Он знал, что Савелий её не любит, что она для мельника — как вещь, как способ продлить род, получить работницу в дом и утолить свою вдовью плоть.

Знал, а сделать ничего не мог. Потому что у Савелия — мельница, амбары, деньги. А у него — только гармонь, косые руки да сердце, которое сейчас разрывалось от боли.

Он резко развернулся и пошёл прочь, прочь от этого поля, от этих бабьих пересудов, от Катерины.

В ушах стоял её голос: «Что ты мне дашь, кроме стыда?» А в руке до сих пор держал крошки Митькиного хлеба.

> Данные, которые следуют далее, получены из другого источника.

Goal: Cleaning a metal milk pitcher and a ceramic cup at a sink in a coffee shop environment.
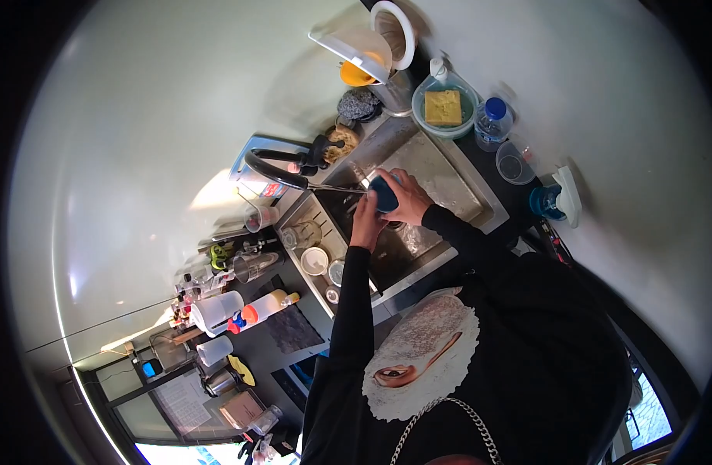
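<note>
Over the stainless steel sink, both hands hold a small dark blue cup-like vessel. My left hand grips its near left side. My right hand wraps round its right side, fingers over the upper rim. From the black curved faucet a thin stream of water runs towards the vessel and my fingertips. What lies inside the vessel cannot be made out.
Left of the basin, a drying rack holds a glass jar and a white cup. A yellow sponge sits in a plastic tub behind the sink. A water bottle and a blue spray bottle stand on the right.
</note>
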Tool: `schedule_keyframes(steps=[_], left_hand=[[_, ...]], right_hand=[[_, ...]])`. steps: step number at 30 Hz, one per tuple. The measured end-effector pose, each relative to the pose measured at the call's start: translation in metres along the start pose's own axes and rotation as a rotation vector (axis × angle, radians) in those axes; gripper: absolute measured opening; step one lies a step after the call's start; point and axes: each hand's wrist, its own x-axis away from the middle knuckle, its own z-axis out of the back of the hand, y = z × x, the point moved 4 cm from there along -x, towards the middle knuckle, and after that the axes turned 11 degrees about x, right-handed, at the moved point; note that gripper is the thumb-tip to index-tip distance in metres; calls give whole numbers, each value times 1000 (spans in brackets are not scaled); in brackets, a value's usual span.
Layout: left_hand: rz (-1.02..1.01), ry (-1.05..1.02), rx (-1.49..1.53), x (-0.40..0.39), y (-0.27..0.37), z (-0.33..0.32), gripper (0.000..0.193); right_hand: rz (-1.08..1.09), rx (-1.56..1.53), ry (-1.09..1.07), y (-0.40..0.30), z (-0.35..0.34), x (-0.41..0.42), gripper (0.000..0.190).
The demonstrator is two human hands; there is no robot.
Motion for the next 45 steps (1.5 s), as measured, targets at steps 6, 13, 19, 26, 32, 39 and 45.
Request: schedule_keyframes(steps=[6,13,19,26,32,39,45], left_hand=[[-6,-28,225,-4,-16,26,32],[-14,2,252,18,-18,29,31],[-92,-24,243,23,-7,20,30],[-144,120,-24,31,-1,22,47],[-722,328,-1449,57,19,5,93],[-864,482,-1356,65,55,6,78],[-222,305,-166,25,4,49,53]], right_hand=[[2,-463,172,13,3,4,93],[-182,-426,144,40,0,-64,36],[-60,-239,-80,34,-13,-99,30],[-74,-338,-191,32,-12,-94,32],[-150,-288,-122,62,-7,-87,30],[-170,-364,-41,69,4,-77,28],[-282,-550,-95,40,17,-56,26]])
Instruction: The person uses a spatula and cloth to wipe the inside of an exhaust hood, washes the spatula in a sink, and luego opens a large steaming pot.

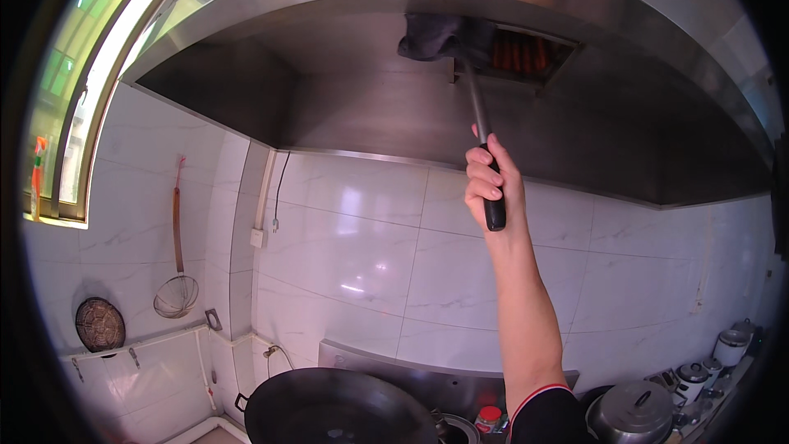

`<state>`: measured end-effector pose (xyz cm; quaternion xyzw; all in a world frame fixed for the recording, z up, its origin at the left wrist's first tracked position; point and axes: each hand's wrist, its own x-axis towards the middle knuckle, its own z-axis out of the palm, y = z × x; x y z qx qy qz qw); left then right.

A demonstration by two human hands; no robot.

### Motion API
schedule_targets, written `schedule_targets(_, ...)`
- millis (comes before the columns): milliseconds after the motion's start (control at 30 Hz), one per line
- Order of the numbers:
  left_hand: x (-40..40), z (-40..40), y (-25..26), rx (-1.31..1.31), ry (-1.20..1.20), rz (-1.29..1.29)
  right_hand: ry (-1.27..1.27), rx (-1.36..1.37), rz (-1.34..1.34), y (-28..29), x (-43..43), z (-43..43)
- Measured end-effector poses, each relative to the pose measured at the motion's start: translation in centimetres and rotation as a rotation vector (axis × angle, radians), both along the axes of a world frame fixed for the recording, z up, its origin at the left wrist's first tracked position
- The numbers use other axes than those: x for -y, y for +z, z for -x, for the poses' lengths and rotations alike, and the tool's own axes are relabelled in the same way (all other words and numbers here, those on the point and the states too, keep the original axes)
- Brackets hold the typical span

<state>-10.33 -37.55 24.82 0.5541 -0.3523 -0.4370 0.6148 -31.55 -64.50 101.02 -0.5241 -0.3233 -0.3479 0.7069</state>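
My right hand is raised and closed around the black grip of a tool with a grey metal shaft. At the shaft's top end a dark cloth covers the tool's head, so its kind cannot be told. The cloth is up against or close to the underside of a stainless steel range hood, just left of a square opening with reddish slats inside. My left hand is out of view.
A large black wok stands below, beside a red-lidded jar. A lidded metal pot and several canisters line the right. A wire strainer hangs on the left wall; a spray bottle stands by the window.
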Motion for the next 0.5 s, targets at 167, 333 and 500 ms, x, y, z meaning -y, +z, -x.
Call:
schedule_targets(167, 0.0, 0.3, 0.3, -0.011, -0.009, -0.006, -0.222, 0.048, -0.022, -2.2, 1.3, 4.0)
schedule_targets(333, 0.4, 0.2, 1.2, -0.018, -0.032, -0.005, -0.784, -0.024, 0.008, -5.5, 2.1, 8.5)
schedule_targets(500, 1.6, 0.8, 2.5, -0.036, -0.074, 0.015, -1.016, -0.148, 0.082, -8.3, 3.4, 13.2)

Разжал пальцы, сдул их и зашагал быстрее, почти побежал, словно надеялся убежать от самого себя.

В полдень, когда солнце стояло в зените и работать стало невмоготу, бабы уселись в тени перекусить.

Катерина села отдельно, подала Митьке воды из крынки, отрезала ему ещё хлеба. Сама есть не могла — кусок в горло не лез.

Вдали, на дороге, ведущей к мельнице, показалась телега. Правил ей работник Савелия, пожилой молчаливый мужик.

Телега свернула к околице и остановилась у Катерининой избы. Мужик скинул на землю мешок, махнул рукой кому-то и поехал обратно.

Катерина видела это.

Видела, как мешок остался лежать у крыльца, серый, тяжёлый. Полмешка. Цена.

Она отвернулась и уставилась в поле, на бесконечные ряды проса, на жару, дрожащую над землёй.

Рядом возился Митька, сытый, с хлебом в руке. А в груди у неё было пусто и холодно, словно зима уже наступила.